Exercise requirements ->
Give the listing again in full, exactly as it appears.

The data ->
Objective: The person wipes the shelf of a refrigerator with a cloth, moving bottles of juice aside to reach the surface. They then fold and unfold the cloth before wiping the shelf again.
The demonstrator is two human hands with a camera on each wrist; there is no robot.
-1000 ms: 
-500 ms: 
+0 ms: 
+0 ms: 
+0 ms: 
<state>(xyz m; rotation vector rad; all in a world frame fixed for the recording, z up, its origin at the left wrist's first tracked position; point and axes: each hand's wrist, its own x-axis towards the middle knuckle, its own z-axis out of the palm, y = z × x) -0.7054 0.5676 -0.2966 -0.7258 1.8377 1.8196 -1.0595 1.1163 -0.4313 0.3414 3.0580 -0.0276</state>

Output of the task ->
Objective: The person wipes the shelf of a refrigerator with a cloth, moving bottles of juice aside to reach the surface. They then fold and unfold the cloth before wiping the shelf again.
The demonstrator is two human hands with a camera on each wrist; there is no robot.
-1000 ms: 
-500 ms: 
+0 ms: 
+0 ms: 
+0 ms: 
<state>(xyz m; rotation vector rad; all in a world frame fixed for the recording, z up, its origin at the left wrist's first tracked position; point and axes: each hand's wrist, its own x-axis towards the middle knuckle, its own z-axis out of the palm, y = z × x) -0.7054 0.5676 -0.2966 -0.7258 1.8377 1.8196 -1.0595 1.1163 -0.4313 0.3414 3.0580 -0.0276</state>

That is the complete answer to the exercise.